Thyristors for Dummies

Published on January 08, 2013

Thyristors for Dummies

Good evening, Habr. Let's talk about such a device as a thyristor. A thyristor is a semiconductor device with two stable states, having three or more interacting rectifying transitions. By functionality, they can be attributed to electronic keys. But there is one peculiarity in the thyristor, it cannot go into a closed state, unlike a regular key. Therefore, it can usually be found under the name - not a fully managed key.


The figure shows the usual view of the thyristor. It consists of four alternating types of electrical conductivity of the semiconductor regions and has three outputs: anode, cathode and control electrode.
The anode is contact with the external p-layer, the cathode is with the external n-layer.
You can refresh the memory of the pn transition here .

Classification


Depending on the number of conclusions, a classification of thyristors can be derived. In fact, everything is very simple: a thyristor with two terminals is called dinistors (accordingly, it has only an anode and a cathode). A thyristor with three and four pins is called triode or tetrode. There are also thyristors with a large number of alternating semiconductor regions. One of the most interesting is the symmetric thyristor (triac), which turns on at any voltage polarity.

Principle of operation



Typically, the thyristor is presented in the form of two transistors connected together, each of which works in an active mode.

In connection with this pattern, the extreme regions can be called emitter, and the central transition is collector.
To understand how the thyristor works, take a look at the current-voltage characteristic.
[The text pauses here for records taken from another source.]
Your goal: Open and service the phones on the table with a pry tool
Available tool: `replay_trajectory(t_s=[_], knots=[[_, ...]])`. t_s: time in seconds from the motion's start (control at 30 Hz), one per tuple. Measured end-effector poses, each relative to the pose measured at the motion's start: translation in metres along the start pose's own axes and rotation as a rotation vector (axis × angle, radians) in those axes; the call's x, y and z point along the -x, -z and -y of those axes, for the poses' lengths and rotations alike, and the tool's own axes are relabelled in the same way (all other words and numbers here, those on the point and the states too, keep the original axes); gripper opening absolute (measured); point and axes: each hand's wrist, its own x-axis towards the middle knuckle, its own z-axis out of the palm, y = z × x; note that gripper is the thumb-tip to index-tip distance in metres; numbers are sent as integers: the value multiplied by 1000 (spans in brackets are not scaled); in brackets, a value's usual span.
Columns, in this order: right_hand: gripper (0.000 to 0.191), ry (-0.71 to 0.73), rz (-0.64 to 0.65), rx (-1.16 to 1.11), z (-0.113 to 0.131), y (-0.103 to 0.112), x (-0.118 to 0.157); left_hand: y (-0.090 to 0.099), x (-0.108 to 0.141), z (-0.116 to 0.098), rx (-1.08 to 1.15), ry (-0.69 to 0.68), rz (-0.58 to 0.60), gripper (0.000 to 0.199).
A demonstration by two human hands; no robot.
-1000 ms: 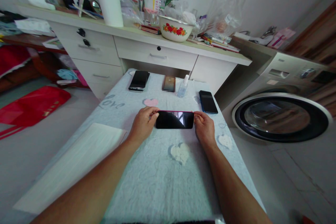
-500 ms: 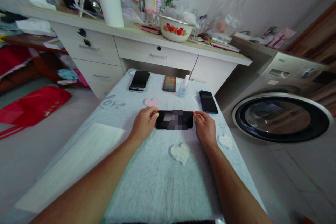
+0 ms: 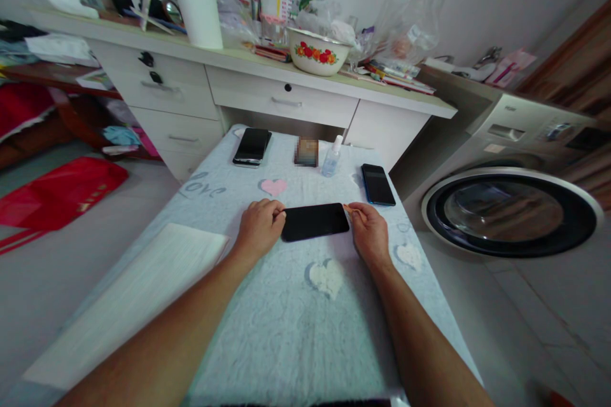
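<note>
A black phone (image 3: 315, 222) lies sideways at the middle of the cloth-covered table (image 3: 286, 331), its screen dark and its right end tilted slightly away from me. My left hand (image 3: 260, 227) is closed on the phone's left end, thumb and fingers pinched at the corner. My right hand (image 3: 370, 230) is beside the right end, its fingers closed on a small orange-brown thing (image 3: 350, 208) that touches or nearly touches the phone's upper right corner. What that small thing is, I cannot make out.
Stacked phones (image 3: 252, 146) lie at the back left, then a blurred brown card (image 3: 306, 152) and a spray bottle (image 3: 331, 157). Another phone (image 3: 378, 184) is at the right edge. A pale board (image 3: 128, 305) lies left; a washing machine (image 3: 506, 140) stands right.
The phone has turned slightly, its right end now further up, and its screen shows no reflection. My right hand has shifted a little left with its fingers closed.
</note>
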Motion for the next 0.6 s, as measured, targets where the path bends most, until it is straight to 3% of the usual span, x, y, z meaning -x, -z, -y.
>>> replay_trajectory(t_s=[0.6], knots=[[23, 98, 69, 59, 5, -2, 3, 1, 3, -2, -45, -35, 37, 25]])
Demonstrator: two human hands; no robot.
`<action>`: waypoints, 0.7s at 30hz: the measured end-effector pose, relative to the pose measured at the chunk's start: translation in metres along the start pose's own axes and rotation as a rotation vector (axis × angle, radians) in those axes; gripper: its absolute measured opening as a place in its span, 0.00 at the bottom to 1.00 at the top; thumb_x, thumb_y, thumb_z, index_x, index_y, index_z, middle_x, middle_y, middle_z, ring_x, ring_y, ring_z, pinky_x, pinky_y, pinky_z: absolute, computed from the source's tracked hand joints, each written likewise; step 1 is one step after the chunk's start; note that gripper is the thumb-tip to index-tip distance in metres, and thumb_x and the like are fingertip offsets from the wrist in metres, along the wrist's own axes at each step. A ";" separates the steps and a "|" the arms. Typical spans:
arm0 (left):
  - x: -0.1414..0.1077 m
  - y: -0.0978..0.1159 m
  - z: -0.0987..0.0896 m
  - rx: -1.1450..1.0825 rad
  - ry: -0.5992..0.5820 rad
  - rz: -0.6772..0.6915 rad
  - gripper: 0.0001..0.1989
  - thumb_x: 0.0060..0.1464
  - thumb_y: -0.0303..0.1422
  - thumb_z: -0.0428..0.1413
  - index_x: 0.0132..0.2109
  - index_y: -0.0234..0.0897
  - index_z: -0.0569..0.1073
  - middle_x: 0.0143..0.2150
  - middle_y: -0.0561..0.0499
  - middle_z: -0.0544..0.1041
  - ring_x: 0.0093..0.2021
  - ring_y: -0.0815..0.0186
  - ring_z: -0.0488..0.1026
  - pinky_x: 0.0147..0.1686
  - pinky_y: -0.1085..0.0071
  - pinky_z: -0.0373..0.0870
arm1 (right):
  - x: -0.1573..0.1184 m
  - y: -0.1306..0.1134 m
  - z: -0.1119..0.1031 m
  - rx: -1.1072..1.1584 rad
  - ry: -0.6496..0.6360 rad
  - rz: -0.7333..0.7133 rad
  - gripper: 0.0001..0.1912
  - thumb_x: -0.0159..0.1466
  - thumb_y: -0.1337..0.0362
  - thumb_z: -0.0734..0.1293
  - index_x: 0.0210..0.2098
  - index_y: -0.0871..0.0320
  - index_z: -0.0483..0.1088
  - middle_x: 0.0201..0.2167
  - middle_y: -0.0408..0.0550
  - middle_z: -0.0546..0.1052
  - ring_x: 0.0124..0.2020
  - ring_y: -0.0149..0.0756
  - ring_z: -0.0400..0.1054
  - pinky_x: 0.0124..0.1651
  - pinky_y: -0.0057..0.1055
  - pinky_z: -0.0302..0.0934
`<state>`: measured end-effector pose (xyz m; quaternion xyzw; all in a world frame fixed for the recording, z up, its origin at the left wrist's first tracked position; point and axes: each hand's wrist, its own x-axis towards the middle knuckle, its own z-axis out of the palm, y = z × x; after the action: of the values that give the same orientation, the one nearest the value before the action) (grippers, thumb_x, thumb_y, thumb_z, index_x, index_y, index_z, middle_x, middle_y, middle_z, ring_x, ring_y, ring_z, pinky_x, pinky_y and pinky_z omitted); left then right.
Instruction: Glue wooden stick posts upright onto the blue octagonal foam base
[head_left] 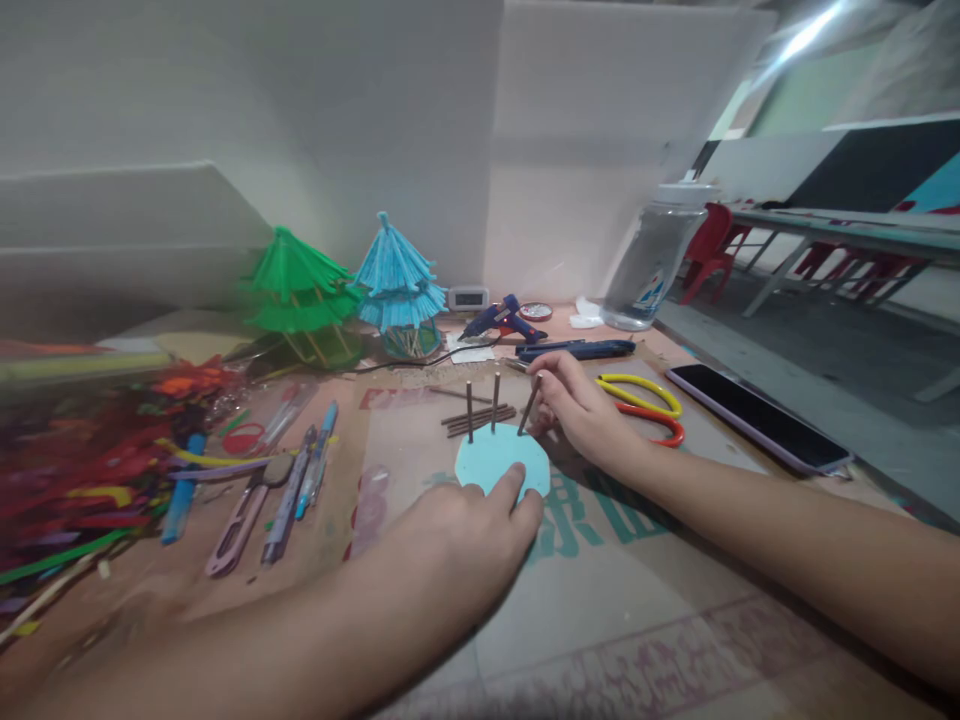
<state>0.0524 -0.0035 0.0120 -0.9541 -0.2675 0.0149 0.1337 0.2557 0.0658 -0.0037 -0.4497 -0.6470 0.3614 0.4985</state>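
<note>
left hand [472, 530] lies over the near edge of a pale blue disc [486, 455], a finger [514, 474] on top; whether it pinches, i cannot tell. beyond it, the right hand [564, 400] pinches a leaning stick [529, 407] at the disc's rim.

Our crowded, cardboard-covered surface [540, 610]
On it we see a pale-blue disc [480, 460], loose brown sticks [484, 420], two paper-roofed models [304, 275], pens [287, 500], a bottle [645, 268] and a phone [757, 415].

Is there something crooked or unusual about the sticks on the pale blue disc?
Yes: the rightmost stick, at the right hand, leans to the right, while the other two sticks on the disc stand nearly upright.
</note>
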 end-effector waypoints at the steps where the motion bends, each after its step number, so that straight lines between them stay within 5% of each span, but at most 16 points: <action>1: 0.000 -0.001 -0.001 0.001 -0.001 -0.004 0.14 0.59 0.23 0.52 0.52 0.36 0.69 0.54 0.39 0.76 0.23 0.62 0.75 0.19 0.65 0.70 | 0.000 0.000 0.000 0.015 -0.001 0.005 0.14 0.71 0.50 0.58 0.45 0.53 0.61 0.28 0.37 0.62 0.22 0.27 0.63 0.26 0.29 0.71; 5: 0.001 -0.002 0.000 -0.003 0.005 0.018 0.09 0.60 0.24 0.51 0.48 0.37 0.68 0.47 0.43 0.77 0.23 0.60 0.74 0.20 0.64 0.72 | 0.001 0.000 0.000 0.079 -0.041 0.053 0.10 0.71 0.54 0.56 0.44 0.53 0.61 0.24 0.35 0.60 0.20 0.29 0.62 0.24 0.29 0.67; 9: 0.002 0.000 0.003 -0.010 0.010 0.001 0.07 0.62 0.26 0.49 0.47 0.36 0.67 0.41 0.46 0.74 0.24 0.60 0.74 0.21 0.63 0.73 | -0.001 -0.001 -0.002 -0.090 -0.059 -0.018 0.07 0.68 0.63 0.58 0.42 0.55 0.66 0.25 0.37 0.63 0.22 0.28 0.60 0.24 0.26 0.59; 14: 0.002 -0.001 0.003 -0.039 -0.017 -0.002 0.12 0.60 0.24 0.50 0.50 0.34 0.67 0.47 0.42 0.75 0.26 0.59 0.75 0.23 0.61 0.76 | -0.004 -0.008 -0.004 -0.216 -0.171 -0.093 0.09 0.61 0.67 0.62 0.42 0.57 0.67 0.29 0.42 0.69 0.31 0.33 0.66 0.33 0.30 0.62; 21: 0.001 -0.001 0.002 -0.046 -0.006 -0.001 0.15 0.61 0.24 0.47 0.53 0.32 0.67 0.52 0.38 0.75 0.26 0.58 0.76 0.21 0.61 0.75 | -0.005 -0.015 -0.002 -0.415 -0.190 -0.138 0.06 0.63 0.62 0.64 0.39 0.58 0.69 0.32 0.47 0.75 0.32 0.36 0.69 0.35 0.32 0.64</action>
<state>0.0522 -0.0019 0.0101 -0.9567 -0.2688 0.0115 0.1111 0.2549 0.0562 0.0085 -0.4612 -0.7807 0.2263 0.3559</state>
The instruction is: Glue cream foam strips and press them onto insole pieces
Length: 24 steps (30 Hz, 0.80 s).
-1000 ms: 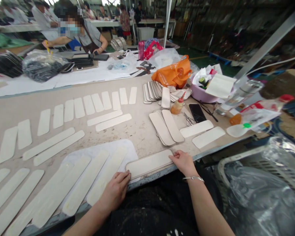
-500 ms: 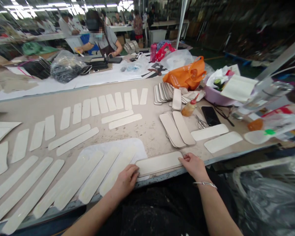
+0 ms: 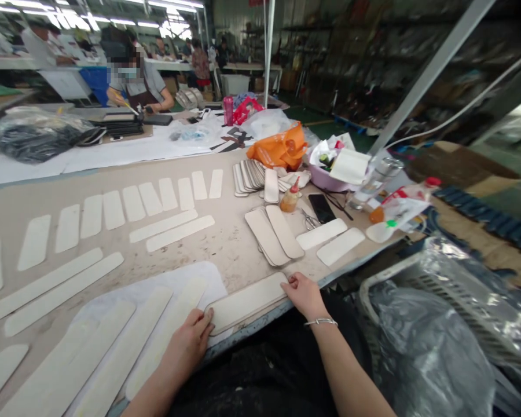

A small positive voltage was applied to the thyristor anode. Emitter junctions are included in the forward direction, and collector junctions in the opposite direction. (in fact, all the voltage will be on it). The section from zero to unity on the current-voltage characteristic will be approximately similar to the inverse branch of the diode's characteristic. This mode can be called the thyristor closed state mode.
As the anode voltage increases, the main carriers are injected in the base region, thereby accumulating electrons and holes, which is equivalent to the potential difference at the collector junction. With increasing current through the thyristor, the voltage across the collector junction will begin to decrease. And when it decreases to a certain value, our thyristor will go into a state of negative differential resistance (plot 1-2).
After that, all three transitions will be shifted in the forward direction, thereby transferring the thyristor to the open state (plot 2-3).
The thyristor will remain in the open state until the collector junction is biased in the forward direction. If the thyristor current is reduced, then the number of nonequilibrium carriers in the base regions will decrease as a result of recombination, and the collector junction will be biased in the opposite direction and the thyristor will go into the closed state.
When the thyristor is turned back on, the current-voltage characteristic will be similar to that of two diodes connected in series. The reverse voltage will be limited in this case by the breakdown voltage.

General parameters of thyristors


1. The turn - on voltage is the minimum anode voltage at which the thyristor goes into the on state.
2. Forward voltage is a direct voltage drop at the maximum current of the anode.
3. Reverse voltage is the maximum allowable voltage on the thyristor in the closed state.
4. The maximum allowable forward current is the maximum open current.
5. Reverse current - current at maximum reverse voltage.
6. Maximum electrode control current
7. On / off delay time
8. Maximum allowable power dissipation

Conclusion


Thus, in the thyristor there is a positive current feedback - an increase in current through one emitter junction leads to an increase in current through another emitter junction.
Thyristor is not a fully controlling key. That is, having switched to the open state, it remains in it even if it stops supplying a signal to the control transition if a current is supplied above a certain value, i.e., a holding current.